Krotee P, Griner SL, Sawaya MR, Cascio D, Rodriguez JA, Shi D, Philipp S, Murray K, Saelices L, Lee J, Seidler P, Glabe CG, Jiang L, Gonen T, Eisenberg DS
The Journal of Biological Chemistry. 2017 Dec 27:. doi: 10.1074/jbc.M117.806109

Amyloid-β (Aβ) and human islet amyloid polypeptide (hIAPP) aggregate to form amyloid fibrils that deposit in tissues, and are associated with Alzheimer's disease (AD) and Type-II Diabetes (T2D), respectively.
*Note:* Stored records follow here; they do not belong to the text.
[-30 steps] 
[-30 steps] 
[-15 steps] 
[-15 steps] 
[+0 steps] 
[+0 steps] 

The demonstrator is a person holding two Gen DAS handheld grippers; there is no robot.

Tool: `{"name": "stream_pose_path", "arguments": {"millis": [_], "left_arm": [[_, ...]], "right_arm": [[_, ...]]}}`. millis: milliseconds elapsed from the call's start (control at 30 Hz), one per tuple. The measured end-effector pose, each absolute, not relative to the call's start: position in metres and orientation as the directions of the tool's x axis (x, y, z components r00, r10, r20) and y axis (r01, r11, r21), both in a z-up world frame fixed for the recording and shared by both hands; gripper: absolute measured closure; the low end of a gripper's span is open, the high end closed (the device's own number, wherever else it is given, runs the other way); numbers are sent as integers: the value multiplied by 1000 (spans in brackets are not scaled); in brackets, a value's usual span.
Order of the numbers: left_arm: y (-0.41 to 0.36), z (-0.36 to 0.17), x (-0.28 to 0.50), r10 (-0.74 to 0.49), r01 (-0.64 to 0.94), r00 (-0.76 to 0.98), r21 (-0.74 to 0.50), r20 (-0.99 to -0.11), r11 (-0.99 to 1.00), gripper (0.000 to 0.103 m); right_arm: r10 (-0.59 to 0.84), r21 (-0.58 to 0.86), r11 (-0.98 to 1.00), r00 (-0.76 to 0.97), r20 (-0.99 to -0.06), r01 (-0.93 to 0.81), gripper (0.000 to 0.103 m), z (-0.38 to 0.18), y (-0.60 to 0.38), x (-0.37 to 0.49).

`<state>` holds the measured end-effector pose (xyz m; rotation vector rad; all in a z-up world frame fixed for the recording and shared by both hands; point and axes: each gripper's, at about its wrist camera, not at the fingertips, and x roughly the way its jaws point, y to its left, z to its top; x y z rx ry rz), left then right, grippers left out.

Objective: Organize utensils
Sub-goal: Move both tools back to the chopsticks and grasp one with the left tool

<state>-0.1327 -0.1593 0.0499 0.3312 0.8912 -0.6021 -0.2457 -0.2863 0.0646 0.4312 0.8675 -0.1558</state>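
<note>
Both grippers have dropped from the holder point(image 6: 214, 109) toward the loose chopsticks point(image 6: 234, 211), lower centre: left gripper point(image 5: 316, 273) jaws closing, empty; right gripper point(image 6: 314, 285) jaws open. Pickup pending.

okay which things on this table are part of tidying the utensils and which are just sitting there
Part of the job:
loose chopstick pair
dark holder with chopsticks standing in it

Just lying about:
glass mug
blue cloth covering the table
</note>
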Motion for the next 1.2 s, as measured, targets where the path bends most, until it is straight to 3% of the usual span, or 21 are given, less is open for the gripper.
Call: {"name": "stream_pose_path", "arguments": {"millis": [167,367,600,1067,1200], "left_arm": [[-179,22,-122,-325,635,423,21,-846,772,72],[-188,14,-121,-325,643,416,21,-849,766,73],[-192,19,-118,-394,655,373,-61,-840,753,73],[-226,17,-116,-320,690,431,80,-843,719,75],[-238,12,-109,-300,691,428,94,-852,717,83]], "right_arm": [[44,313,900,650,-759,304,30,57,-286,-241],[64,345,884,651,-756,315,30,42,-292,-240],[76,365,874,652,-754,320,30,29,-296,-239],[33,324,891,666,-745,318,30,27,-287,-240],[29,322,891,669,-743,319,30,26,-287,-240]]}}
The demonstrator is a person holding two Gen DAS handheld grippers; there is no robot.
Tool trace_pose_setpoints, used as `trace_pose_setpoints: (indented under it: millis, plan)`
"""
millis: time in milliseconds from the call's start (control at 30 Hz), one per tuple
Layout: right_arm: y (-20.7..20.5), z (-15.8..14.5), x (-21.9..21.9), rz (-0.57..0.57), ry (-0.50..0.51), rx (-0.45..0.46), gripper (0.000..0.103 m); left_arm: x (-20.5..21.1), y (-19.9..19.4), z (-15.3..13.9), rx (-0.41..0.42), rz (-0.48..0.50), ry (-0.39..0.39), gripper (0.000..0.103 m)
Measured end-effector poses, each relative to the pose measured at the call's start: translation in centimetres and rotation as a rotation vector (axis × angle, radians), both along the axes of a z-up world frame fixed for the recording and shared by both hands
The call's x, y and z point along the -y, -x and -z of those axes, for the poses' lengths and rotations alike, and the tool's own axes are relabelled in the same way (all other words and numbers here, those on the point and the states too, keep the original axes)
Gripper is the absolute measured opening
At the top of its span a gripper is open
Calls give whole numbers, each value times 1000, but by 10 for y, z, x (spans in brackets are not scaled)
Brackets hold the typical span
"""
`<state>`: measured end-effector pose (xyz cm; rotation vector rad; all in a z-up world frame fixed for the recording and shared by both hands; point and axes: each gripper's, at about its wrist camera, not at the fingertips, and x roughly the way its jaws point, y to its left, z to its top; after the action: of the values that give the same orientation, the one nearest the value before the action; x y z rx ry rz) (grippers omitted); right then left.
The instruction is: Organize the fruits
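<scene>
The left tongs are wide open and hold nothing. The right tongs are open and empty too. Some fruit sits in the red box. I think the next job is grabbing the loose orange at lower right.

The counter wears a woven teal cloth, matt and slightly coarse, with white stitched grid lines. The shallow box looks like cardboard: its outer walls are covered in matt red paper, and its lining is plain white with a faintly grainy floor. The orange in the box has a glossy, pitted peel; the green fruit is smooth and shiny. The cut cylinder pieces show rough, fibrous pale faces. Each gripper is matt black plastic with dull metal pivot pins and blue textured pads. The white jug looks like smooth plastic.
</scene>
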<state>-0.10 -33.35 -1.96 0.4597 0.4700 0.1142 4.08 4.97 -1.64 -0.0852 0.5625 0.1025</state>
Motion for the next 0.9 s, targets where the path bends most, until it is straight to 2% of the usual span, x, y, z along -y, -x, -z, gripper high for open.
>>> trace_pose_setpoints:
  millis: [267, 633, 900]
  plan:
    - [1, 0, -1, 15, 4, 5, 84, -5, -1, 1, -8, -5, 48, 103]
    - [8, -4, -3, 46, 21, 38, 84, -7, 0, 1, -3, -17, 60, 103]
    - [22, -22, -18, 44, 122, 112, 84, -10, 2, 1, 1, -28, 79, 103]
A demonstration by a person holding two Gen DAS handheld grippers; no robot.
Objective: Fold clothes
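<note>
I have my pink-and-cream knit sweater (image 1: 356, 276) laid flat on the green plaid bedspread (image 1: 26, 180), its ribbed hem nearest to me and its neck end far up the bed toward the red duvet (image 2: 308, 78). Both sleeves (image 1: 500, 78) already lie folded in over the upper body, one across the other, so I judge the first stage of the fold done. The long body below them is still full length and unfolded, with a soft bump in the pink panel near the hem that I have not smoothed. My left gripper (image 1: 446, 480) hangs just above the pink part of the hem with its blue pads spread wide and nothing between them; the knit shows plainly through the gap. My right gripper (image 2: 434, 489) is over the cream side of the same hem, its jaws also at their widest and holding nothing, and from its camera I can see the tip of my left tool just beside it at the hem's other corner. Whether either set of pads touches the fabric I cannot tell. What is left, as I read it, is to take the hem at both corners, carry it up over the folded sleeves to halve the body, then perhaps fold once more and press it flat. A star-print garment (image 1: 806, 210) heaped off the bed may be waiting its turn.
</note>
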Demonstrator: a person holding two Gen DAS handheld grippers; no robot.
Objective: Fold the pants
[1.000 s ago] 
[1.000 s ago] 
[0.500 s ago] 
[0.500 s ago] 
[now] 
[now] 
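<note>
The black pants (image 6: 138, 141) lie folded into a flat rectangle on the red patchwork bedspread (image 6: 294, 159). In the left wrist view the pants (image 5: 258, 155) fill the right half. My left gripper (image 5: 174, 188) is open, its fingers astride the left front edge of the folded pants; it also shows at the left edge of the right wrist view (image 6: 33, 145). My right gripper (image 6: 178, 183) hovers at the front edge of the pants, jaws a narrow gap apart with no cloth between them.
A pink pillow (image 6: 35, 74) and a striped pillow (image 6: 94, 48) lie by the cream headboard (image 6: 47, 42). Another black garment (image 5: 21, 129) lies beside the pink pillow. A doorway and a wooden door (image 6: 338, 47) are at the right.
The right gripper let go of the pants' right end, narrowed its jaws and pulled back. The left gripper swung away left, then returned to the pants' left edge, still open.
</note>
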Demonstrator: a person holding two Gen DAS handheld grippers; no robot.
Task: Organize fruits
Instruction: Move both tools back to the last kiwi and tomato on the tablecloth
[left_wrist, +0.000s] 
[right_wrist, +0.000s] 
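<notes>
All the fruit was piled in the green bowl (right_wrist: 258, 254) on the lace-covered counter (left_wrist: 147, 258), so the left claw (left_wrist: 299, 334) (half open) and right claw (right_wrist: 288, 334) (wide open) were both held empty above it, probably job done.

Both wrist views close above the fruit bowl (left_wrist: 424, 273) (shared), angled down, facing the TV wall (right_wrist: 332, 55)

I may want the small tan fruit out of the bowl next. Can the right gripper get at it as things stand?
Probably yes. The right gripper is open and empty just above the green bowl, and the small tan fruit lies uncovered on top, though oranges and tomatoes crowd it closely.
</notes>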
Individuals with T2D have an increased risk of developing AD, and conversely, AD patients have an increased risk of developing T2D. Evidence suggests that this link between AD and T2D might originate from a structural similarity between aggregates of Aβ and hIAPP. Using the cryoEM method Micro-Electron Diffraction (MicroED) we determined the atomic structures of 11-residue segments from both Aβ and hIAPP, termed Aβ 24-34 WT and hIAPP 19-29 S20G, with 64% sequence similarity. We observe a high degree of structural similarity between their backbone atoms (0.96 Å RMSD). Moreover, fibrils of these segments induce amyloid formation through self- and cross-seeding. Furthermore, inhibitors designed for one segment show cross-efficacy for full-length Aβ and hIAPP and reduce cytotoxicity of both proteins, though by apparently blocking different cytotoxic mechanisms. The similarity of the atomic structures of Aβ 24-34 WT and hIAPP 19-29 S20G offers a molecular model for cross-seeding between Aβ and hIAPP.